**WHAT THE TASK REQUIRES:** The data that follows should be copied out exactly.

**DATA SECTION:**

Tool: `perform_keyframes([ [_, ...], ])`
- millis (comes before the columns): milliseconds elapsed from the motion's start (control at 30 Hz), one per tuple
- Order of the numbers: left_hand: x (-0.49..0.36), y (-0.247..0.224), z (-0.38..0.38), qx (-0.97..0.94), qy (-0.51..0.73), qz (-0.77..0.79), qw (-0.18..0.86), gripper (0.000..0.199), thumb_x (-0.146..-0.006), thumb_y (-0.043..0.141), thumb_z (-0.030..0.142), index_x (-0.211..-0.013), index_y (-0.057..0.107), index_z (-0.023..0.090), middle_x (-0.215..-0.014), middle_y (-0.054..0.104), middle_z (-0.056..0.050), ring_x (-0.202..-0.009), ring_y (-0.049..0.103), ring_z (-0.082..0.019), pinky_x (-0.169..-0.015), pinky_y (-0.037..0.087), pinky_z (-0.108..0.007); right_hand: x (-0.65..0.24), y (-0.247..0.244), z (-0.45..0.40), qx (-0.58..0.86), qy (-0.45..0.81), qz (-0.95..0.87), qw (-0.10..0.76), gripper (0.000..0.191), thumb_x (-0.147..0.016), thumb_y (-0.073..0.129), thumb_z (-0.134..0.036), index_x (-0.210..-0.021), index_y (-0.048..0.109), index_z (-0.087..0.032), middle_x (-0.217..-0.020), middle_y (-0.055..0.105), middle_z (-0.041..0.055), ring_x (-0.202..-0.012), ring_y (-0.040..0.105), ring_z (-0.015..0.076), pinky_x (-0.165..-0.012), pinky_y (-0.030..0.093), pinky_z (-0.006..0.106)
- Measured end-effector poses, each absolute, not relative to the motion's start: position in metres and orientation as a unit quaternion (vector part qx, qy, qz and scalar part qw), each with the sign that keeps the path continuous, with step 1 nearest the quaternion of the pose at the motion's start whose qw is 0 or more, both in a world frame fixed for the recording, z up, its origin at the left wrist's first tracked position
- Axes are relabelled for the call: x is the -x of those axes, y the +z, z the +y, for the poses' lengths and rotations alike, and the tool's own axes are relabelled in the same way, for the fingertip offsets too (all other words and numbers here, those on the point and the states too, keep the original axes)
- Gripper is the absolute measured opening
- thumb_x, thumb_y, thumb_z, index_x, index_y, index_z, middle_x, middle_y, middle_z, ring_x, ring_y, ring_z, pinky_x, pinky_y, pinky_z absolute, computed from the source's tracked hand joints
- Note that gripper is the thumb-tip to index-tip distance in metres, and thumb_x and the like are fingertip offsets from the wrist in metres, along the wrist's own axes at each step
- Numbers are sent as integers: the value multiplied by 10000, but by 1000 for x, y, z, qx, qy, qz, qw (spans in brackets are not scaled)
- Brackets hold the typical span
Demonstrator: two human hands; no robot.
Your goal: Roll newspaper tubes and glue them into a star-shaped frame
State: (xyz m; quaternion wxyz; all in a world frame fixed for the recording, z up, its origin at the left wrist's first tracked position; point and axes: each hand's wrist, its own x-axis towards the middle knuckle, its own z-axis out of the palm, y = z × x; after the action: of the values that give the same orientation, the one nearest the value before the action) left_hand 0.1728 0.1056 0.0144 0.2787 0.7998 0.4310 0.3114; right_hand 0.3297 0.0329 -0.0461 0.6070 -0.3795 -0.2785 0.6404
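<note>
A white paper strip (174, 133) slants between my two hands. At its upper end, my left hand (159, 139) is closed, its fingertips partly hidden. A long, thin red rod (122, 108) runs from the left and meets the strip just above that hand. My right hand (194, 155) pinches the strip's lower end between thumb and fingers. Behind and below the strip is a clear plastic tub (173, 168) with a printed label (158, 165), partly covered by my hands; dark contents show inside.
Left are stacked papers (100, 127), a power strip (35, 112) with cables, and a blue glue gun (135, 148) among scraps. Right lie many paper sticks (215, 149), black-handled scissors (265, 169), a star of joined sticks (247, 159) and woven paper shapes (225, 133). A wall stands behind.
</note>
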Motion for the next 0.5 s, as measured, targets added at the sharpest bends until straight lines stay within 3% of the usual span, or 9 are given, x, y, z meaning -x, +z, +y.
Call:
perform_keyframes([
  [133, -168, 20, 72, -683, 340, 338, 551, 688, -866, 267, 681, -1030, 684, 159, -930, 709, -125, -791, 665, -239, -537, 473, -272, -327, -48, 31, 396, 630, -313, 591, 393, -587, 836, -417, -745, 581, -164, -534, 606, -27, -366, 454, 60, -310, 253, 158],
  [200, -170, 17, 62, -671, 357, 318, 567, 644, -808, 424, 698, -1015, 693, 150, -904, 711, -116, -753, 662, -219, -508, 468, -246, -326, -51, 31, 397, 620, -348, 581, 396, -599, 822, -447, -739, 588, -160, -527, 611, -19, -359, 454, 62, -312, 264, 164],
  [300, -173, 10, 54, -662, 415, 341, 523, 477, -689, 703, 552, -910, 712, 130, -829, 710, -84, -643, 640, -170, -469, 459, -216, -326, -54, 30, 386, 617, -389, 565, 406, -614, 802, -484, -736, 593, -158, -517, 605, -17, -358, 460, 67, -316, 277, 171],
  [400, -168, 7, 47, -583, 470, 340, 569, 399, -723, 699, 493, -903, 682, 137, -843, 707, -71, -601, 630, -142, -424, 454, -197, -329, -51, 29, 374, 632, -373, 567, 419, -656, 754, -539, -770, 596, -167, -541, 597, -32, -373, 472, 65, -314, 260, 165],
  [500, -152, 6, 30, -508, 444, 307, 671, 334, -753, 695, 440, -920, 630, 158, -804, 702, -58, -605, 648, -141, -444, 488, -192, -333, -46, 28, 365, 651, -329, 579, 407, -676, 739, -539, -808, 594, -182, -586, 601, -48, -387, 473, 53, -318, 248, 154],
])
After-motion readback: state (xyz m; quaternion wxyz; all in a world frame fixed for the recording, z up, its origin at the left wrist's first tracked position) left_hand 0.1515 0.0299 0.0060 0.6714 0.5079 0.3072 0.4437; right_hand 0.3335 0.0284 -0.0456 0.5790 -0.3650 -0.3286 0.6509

**WRITTEN ANSWER:**
Tool: `perform_keyframes([ [_, ...], ])`
- millis (comes before the columns): milliseconds elapsed from the motion's start (control at 30 Hz), one per tuple
- Order of the numbers: left_hand: x (-0.49..0.36), y (-0.247..0.224), z (-0.38..0.38), qx (-0.97..0.94), qy (-0.51..0.73), qz (-0.77..0.79), qw (-0.18..0.86), gripper (0.000..0.199), thumb_x (-0.146..-0.006), thumb_y (-0.043..0.141), thumb_z (-0.030..0.142), index_x (-0.211..-0.013), index_y (-0.057..0.107), index_z (-0.023..0.090), middle_x (-0.215..-0.014), middle_y (-0.054..0.104), middle_z (-0.056..0.050), ring_x (-0.202..-0.009), ring_y (-0.049..0.103), ring_z (-0.082..0.019), pinky_x (-0.169..-0.015), pinky_y (-0.037..0.087), pinky_z (-0.108..0.007); right_hand: x (-0.65..0.24), y (-0.247..0.244), z (-0.45..0.40), qx (-0.58..0.86), qy (-0.45..0.81), qz (-0.95..0.87), qw (-0.10..0.76), gripper (0.000..0.191), thumb_x (-0.147..0.016), thumb_y (-0.073..0.129), thumb_z (-0.134..0.036), index_x (-0.210..-0.021), index_y (-0.048..0.109), index_z (-0.087..0.032), middle_x (-0.217..-0.020), middle_y (-0.055..0.105), middle_z (-0.041..0.055), ring_x (-0.202..-0.012), ring_y (-0.040..0.105), ring_z (-0.015..0.076), pinky_x (-0.165..-0.012), pinky_y (-0.030..0.093), pinky_z (-0.006..0.106)
- Measured end-effector poses, each absolute, not relative to the motion's start: position in metres and orientation as a unit quaternion (vector part qx, qy, qz and scalar part qw), each with the sign that keeps the path continuous, with step 1 nearest the quaternion of the pose at the motion's start whose qw is 0 or more, both in a world frame fixed for the recording, z up, its origin at the left wrist's first tracked position
- Axes are relabelled for the call: x is the -x of those axes, y the +z, z the +y, for the poses' lengths and rotations alike, and the tool's own axes are relabelled in the same way, for the fingertip offsets too (all other words and numbers here, those on the point and the states too, keep the original axes)
- Gripper is the absolute measured opening
- thumb_x, thumb_y, thumb_z, index_x, index_y, index_z, middle_x, middle_y, middle_z, ring_x, ring_y, ring_z, pinky_x, pinky_y, pinky_z absolute, computed from the source's tracked hand joints
- Note that gripper is the thumb-tip to index-tip distance in metres, and thumb_x and the like are fingertip offsets from the wrist in metres, along the wrist's own axes at each step
- Numbers are sent as integers: the value multiplied by 10000, but by 1000 for x, y, z, qx, qy, qz, qw (spans in brackets are not scaled)
- Brackets hold the typical span
Demonstrator: two human hands; no robot.
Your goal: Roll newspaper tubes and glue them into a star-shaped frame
State: (xyz m; quaternion wxyz; all in a world frame fixed for the recording, z up, its origin at the left wrist's first tracked position; point and axes: each hand's wrist, its own x-axis towards the middle knuckle, its own z-axis out of the palm, y = z × x; after the action: of the values that give the same orientation, the one nearest the value before the action) left_hand 0.1728 0.1056 0.0144 0.2787 0.7998 0.4310 0.3114; right_hand 0.3297 0.0329 -0.0461 0.6070 -0.3795 -0.2785 0.6404
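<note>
A white paper strip (174, 133) slants between my two hands. At its upper end, my left hand (159, 139) is closed, its fingertips partly hidden. A long, thin red rod (122, 108) runs from the left and meets the strip just above that hand. My right hand (194, 155) pinches the strip's lower end between thumb and fingers. Behind and below the strip is a clear plastic tub (173, 168) with a printed label (158, 165), partly covered by my hands; dark contents show inside.
Left are stacked papers (100, 127), a power strip (35, 112) with cables, and a blue glue gun (135, 148) among scraps. Right lie many paper sticks (215, 149), black-handled scissors (265, 169), a star of joined sticks (247, 159) and woven paper shapes (225, 133). A wall stands behind.
</note>
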Motion for the next 0.5 s, as measured, targets added at the sharpest bends until straight lines stay within 3% of the usual span, or 9 are given, x, y, z meaning -x, +z, +y.
Call:
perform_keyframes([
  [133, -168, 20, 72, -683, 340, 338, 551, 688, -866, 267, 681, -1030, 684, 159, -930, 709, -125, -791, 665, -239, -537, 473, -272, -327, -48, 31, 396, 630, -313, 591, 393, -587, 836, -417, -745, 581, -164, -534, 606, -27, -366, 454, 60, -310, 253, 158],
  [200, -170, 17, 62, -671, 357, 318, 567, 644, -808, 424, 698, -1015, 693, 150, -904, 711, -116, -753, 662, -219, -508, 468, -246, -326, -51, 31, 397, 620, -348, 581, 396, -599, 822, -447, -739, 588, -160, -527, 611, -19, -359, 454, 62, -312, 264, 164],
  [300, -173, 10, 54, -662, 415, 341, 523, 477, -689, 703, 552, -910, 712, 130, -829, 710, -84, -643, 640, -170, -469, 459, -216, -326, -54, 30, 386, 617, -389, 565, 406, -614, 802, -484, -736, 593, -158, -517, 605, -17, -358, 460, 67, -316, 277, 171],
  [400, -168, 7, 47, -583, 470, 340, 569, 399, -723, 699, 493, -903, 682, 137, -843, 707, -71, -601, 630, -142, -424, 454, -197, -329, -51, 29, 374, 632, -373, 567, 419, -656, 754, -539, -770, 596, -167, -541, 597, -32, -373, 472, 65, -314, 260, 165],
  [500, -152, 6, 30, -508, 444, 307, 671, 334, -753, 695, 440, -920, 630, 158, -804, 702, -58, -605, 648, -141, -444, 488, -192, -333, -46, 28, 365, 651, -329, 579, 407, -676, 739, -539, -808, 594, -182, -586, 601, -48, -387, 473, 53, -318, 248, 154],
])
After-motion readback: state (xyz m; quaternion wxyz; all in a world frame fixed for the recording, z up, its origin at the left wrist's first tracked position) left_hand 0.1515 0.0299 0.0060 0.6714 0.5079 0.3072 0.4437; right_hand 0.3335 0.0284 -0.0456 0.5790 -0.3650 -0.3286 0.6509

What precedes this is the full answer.